From: Pavel Begunkov <[email protected]>
To: Dylan Yudaken <[email protected]>, Jens Axboe <[email protected]>
Cc: [email protected], [email protected]
Subject: Re: [PATCH for-next 01/12] io_uring: infrastructure for retargeting rsrc nodes
Date: Wed, 2 Nov 2022 11:20:31 +0000 [thread overview]
Message-ID: <[email protected]> (raw)
In-Reply-To: <[email protected]>
On 10/31/22 13:41, Dylan Yudaken wrote:
> rsrc node cleanup can be indefinitely delayed when there are long lived
> requests. For example if a file is located in the same rsrc node as a long
> lived socket with multishot poll, then even if unregistering the file it
> will not be closed while the poll request is still active.
>
> Introduce a timer when rsrc node is switched, so that periodically we can
> retarget these long lived requests to the newest nodes. That will allow
> the old nodes to be cleaned up, freeing resources.
>
> Signed-off-by: Dylan Yudaken <[email protected]>
> ---
> include/linux/io_uring_types.h | 2 +
> io_uring/io_uring.c | 1 +
> io_uring/opdef.h | 1 +
> io_uring/rsrc.c | 92 ++++++++++++++++++++++++++++++++++
> io_uring/rsrc.h | 1 +
> 5 files changed, 97 insertions(+)
>
> diff --git a/include/linux/io_uring_types.h b/include/linux/io_uring_types.h
> index f5b687a787a3..1d4eff4e632c 100644
> --- a/include/linux/io_uring_types.h
> +++ b/include/linux/io_uring_types.h
> @@ -327,6 +327,8 @@ struct io_ring_ctx {
> struct llist_head rsrc_put_llist;
> struct list_head rsrc_ref_list;
> spinlock_t rsrc_ref_lock;
> + struct delayed_work rsrc_retarget_work;
> + bool rsrc_retarget_scheduled;
>
> struct list_head io_buffers_pages;
>
> diff --git a/io_uring/io_uring.c b/io_uring/io_uring.c
> index 6cc16e39b27f..ea2260359c56 100644
> --- a/io_uring/io_uring.c
> +++ b/io_uring/io_uring.c
> @@ -320,6 +320,7 @@ static __cold struct io_ring_ctx *io_ring_ctx_alloc(struct io_uring_params *p)

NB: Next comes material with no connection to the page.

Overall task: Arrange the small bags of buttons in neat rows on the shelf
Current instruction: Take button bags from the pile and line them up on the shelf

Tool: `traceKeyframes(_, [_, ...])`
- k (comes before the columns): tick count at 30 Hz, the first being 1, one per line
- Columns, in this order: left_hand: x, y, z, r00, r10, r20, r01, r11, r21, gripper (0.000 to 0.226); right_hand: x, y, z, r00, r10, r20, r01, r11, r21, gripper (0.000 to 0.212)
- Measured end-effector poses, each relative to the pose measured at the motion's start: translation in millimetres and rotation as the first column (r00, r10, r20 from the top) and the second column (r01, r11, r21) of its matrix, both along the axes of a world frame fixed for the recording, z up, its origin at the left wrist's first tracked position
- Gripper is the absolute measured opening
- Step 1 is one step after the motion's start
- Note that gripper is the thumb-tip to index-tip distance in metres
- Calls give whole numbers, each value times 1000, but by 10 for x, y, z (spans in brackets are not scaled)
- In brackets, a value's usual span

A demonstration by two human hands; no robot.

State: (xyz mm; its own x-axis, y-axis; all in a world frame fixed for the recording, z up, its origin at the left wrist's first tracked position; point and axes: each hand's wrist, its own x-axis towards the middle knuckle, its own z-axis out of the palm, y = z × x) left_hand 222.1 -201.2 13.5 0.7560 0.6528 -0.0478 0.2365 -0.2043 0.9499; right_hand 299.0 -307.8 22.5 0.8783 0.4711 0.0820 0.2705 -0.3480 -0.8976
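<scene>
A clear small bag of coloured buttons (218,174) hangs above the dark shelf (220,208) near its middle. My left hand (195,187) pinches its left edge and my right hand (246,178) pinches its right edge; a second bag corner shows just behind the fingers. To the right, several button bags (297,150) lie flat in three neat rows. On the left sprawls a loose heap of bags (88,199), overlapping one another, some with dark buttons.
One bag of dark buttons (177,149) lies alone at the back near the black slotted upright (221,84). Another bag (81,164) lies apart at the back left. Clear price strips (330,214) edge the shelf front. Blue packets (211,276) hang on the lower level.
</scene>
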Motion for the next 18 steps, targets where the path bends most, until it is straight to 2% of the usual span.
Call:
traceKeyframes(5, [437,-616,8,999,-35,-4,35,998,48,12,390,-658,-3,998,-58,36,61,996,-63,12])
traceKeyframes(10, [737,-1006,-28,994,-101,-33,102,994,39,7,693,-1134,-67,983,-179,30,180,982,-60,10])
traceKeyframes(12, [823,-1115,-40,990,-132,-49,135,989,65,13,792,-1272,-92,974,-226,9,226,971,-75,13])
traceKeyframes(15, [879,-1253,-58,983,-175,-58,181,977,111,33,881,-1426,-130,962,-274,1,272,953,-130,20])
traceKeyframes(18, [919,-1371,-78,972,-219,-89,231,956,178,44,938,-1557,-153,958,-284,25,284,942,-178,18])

> spin_lock_init(&ctx->rsrc_ref_lock);
> INIT_LIST_HEAD(&ctx->rsrc_ref_list);
> INIT_DELAYED_WORK(&ctx->rsrc_put_work, io_rsrc_put_work);
> + INIT_DELAYED_WORK(&ctx->rsrc_retarget_work, io_rsrc_retarget_work);
> init_llist_head(&ctx->rsrc_put_llist);
> init_llist_head(&ctx->work_llist);
> INIT_LIST_HEAD(&ctx->tctx_list);
> diff --git a/io_uring/opdef.h b/io_uring/opdef.h
> index 3efe06d25473..1b72b14cb5ab 100644
> --- a/io_uring/opdef.h
> +++ b/io_uring/opdef.h
> @@ -37,6 +37,7 @@ struct io_op_def {
> int (*prep_async)(struct io_kiocb *);
> void (*cleanup)(struct io_kiocb *);
> void (*fail)(struct io_kiocb *);
> + bool (*can_retarget_rsrc)(struct io_kiocb *);
side note: need to be split at some moment into 2 tables depending
on hotness, we want better caching for ->issue and ->prep
> };
>
> extern const struct io_op_def io_op_defs[];
> diff --git a/io_uring/rsrc.c b/io_uring/rsrc.c
> index 55d4ab96fb92..106210e0d5d5 100644
> --- a/io_uring/rsrc.c
> +++ b/io_uring/rsrc.c
> @@ -15,6 +15,7 @@
> #include "io_uring.h"
> #include "openclose.h"
> #include "rsrc.h"
> +#include "opdef.h"
>
> struct io_rsrc_update {
> struct file *file;
> @@ -204,6 +205,95 @@ void io_rsrc_put_work(struct work_struct *work)
> }
> }
>
> +
> +static unsigned int io_rsrc_retarget_req(struct io_ring_ctx *ctx,
> + struct io_kiocb *req)
> + __must_hold(&ctx->uring_lock)
> +{
> + if (!req->rsrc_node ||
> + req->rsrc_node == ctx->rsrc_node)
> + return 0;
> + if (!io_op_defs[req->opcode].can_retarget_rsrc)
> + return 0;
> + if (!(*io_op_defs[req->opcode].can_retarget_rsrc)(req))
> + return 0;
nit, there should be no need to deref fptr.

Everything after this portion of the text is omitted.